Data:
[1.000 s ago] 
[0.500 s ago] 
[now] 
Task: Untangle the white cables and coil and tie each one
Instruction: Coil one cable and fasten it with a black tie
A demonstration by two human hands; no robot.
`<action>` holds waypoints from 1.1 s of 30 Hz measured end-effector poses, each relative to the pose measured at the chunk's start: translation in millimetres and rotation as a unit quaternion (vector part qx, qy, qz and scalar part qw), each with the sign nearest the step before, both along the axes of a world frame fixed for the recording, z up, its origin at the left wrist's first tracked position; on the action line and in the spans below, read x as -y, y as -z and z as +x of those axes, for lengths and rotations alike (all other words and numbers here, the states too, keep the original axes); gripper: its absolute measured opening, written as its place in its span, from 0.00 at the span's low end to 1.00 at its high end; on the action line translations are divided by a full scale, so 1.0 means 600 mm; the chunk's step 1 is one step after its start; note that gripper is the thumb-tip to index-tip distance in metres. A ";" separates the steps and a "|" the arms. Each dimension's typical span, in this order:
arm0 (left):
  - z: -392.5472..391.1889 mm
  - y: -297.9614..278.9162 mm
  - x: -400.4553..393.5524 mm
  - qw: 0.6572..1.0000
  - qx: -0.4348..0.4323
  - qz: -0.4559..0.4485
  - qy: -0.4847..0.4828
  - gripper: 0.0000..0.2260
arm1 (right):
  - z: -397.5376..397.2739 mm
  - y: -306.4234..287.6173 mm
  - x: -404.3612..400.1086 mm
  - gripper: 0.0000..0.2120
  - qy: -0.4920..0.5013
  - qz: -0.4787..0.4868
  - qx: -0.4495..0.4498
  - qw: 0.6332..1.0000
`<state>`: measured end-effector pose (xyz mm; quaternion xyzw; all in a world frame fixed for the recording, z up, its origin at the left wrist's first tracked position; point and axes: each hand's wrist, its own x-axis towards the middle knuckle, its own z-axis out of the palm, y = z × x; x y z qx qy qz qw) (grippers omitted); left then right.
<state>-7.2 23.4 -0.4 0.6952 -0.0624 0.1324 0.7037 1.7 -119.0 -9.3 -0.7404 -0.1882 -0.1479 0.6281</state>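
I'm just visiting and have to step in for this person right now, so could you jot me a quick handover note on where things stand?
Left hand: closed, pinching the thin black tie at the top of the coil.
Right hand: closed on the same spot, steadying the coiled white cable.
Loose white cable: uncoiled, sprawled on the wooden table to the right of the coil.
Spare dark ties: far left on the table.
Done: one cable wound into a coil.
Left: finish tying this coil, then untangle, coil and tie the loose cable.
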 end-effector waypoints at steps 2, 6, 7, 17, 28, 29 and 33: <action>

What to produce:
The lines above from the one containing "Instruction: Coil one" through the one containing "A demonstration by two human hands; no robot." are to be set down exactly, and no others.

Answer:
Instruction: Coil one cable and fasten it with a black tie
A demonstration by two human hands; no robot.

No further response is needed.